La plática se hizo más alegre, pero más suave y discreta también. Largo rato sonó en el rojo gabinete un cuchicheo amoroso sobre el cual estallaba de vez en cuando el eco de una carcajada comprimida ó el rumor de un beso.
La blonda extranjera estuvo como nunca tierna, mimosa, embriagando á su noble amante con dulces y exquisitas caricias que jamás éste conociera. Pero en medio de su frenesí amoroso, un hombre más observador que el conde hubiera notado cierta inquietud, algo triste y siniestro que brotaba á la frente por intervalos en forma de arruga, y á los ojos como relámpagos aciagos.

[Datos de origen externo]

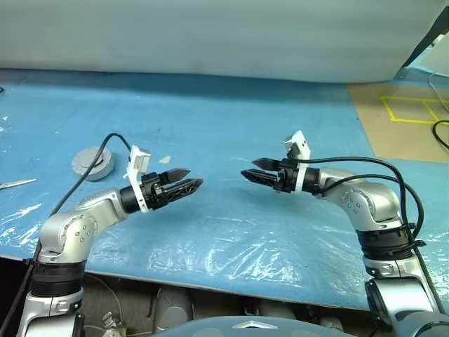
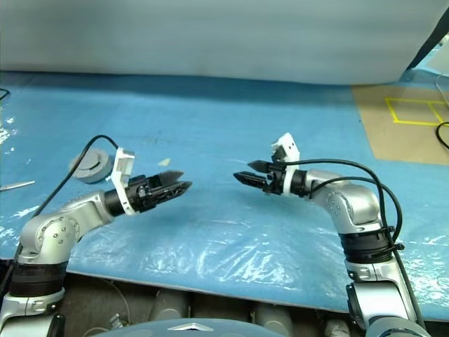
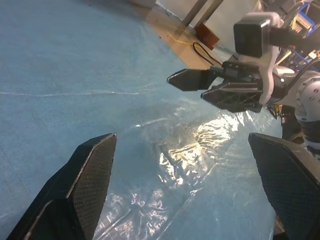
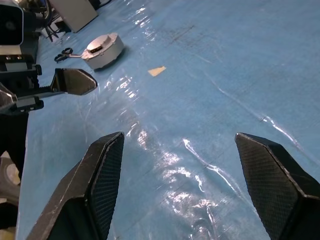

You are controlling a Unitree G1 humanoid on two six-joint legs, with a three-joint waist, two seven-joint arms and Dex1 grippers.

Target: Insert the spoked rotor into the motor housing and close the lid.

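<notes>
Head views: my left gripper and my right gripper hang above the blue plastic-covered table, tips turned toward each other across a bare gap, neither touching anything. The round squat grey metal motor housing, capped by its plain grey lid, rests on the table beyond my left forearm, well apart from both grippers. A pair of scissors lies just beside it, toward the table's left edge. A small tan scrap lies on the sheeting between the housing and my left gripper.

Left wrist view: my left fingers stand wide apart and empty; my right gripper appears opposite, over crinkled glossy film.

Right wrist view: my right fingers stand wide apart and empty. This view alone shows the lid's top face, light grey with a darker centre mark, seated on the housing.
</notes>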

Trascurrió mucho tiempo. Al cabo la institutriz, después de vacilar infinitas veces, se atrevió á preguntarle al oído:
—¿Qué piensas hacer después de lo que te han escrito?
El rostro del magnate se contrajo fuertemente.
—¡Silencio! Ni una palabra más de ese asunto.
Quedó serio, taciturno, con los ojos clavados en el fuego. Miss Florencia no se atrevió á interrumpirle. Al cabo su semblante contraído se fué dilatando por una sonrisa amarga, y profirió:
—No sé jamás de antemano lo que he de hacer. Obedezco á la inspiración del momento.
XV
Buscando salvación.
LAS ocho de la mañana serían ya bien sonadas cuando el señorito Octavio abrió los párpados despegándose del sueño febril que le embargara desde el amanecer. Muy lejos de concederle descanso y reparar sus gastadas fuerzas, le dejó más inquieto y molido que nunca: las mejillas pálidas; un círculo oscuro, amoratado en torno de los ojos.